=== Begin Enclosure ===

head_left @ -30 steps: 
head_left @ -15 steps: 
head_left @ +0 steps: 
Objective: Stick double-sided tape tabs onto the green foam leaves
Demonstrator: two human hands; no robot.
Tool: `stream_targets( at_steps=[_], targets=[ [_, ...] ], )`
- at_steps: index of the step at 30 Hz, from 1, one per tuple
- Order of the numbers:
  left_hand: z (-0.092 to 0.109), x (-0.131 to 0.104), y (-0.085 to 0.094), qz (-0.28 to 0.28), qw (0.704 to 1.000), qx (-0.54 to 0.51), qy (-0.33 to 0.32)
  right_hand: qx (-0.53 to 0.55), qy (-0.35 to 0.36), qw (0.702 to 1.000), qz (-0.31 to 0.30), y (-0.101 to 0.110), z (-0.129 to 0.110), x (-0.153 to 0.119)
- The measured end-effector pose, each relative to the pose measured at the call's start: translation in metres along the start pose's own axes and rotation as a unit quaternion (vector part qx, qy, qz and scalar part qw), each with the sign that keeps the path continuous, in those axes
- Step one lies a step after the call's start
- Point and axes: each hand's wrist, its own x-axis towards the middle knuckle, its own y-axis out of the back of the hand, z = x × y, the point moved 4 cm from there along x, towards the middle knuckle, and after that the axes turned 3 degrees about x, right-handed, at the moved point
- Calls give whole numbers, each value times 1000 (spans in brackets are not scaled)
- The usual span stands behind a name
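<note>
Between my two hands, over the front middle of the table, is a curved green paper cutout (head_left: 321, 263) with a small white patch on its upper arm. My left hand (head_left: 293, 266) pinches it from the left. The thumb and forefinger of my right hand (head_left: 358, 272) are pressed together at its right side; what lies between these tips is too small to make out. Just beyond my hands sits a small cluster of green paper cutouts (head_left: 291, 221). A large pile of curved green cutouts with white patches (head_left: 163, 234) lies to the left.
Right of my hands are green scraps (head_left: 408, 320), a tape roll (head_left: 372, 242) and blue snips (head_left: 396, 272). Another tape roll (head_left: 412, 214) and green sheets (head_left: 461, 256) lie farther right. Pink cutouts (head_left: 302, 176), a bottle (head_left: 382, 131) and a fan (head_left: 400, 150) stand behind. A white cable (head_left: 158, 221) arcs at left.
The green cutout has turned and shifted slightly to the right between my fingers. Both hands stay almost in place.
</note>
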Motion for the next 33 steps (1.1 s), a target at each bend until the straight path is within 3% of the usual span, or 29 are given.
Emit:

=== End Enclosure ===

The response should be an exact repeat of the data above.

head_left @ -30 steps: 
head_left @ -15 steps: 
head_left @ +0 steps: 
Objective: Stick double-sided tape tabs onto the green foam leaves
Demonstrator: two human hands; no robot.
Tool: `stream_targets( at_steps=[_], targets=[ [_, ...] ], )`
- at_steps: index of the step at 30 Hz, from 1, one per tuple
- Order of the numbers:
  left_hand: z (-0.092 to 0.109), x (-0.131 to 0.104), y (-0.085 to 0.094), qz (-0.28 to 0.28), qw (0.704 to 1.000), qx (-0.54 to 0.51), qy (-0.33 to 0.32)
  right_hand: qx (-0.53 to 0.55), qy (-0.35 to 0.36), qw (0.702 to 1.000), qz (-0.31 to 0.30), y (-0.101 to 0.110), z (-0.129 to 0.110), x (-0.153 to 0.119)
- The measured end-effector pose, each relative to the pose measured at the call's start: translation in metres along the start pose's own axes and rotation as a unit quaternion (vector part qx, qy, qz and scalar part qw), each with the sign that keeps the path continuous, in those axes
- Step one lies a step after the call's start
- Point and axes: each hand's wrist, its own x-axis towards the middle knuckle, its own y-axis out of the back of the hand, z = x × y, the point moved 4 cm from there along x, towards the middle knuckle, and after that the axes turned 3 degrees about x, right-handed, at the moved point
- Calls give whole numbers, each value times 1000 (spans in brackets are not scaled)
- The usual span stands behind a name
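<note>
Between my two hands, over the front middle of the table, is a curved green paper cutout (head_left: 321, 263) with a small white patch on its upper arm. My left hand (head_left: 293, 266) pinches it from the left. The thumb and forefinger of my right hand (head_left: 358, 272) are pressed together at its right side; what lies between these tips is too small to make out. Just beyond my hands sits a small cluster of green paper cutouts (head_left: 291, 221). A large pile of curved green cutouts with white patches (head_left: 163, 234) lies to the left.
Right of my hands are green scraps (head_left: 408, 320), a tape roll (head_left: 372, 242) and blue snips (head_left: 396, 272). Another tape roll (head_left: 412, 214) and green sheets (head_left: 461, 256) lie farther right. Pink cutouts (head_left: 302, 176), a bottle (head_left: 382, 131) and a fan (head_left: 400, 150) stand behind. A white cable (head_left: 158, 221) arcs at left.
The green cutout has turned and shifted slightly to the right between my fingers. Both hands stay almost in place.
</note>
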Motion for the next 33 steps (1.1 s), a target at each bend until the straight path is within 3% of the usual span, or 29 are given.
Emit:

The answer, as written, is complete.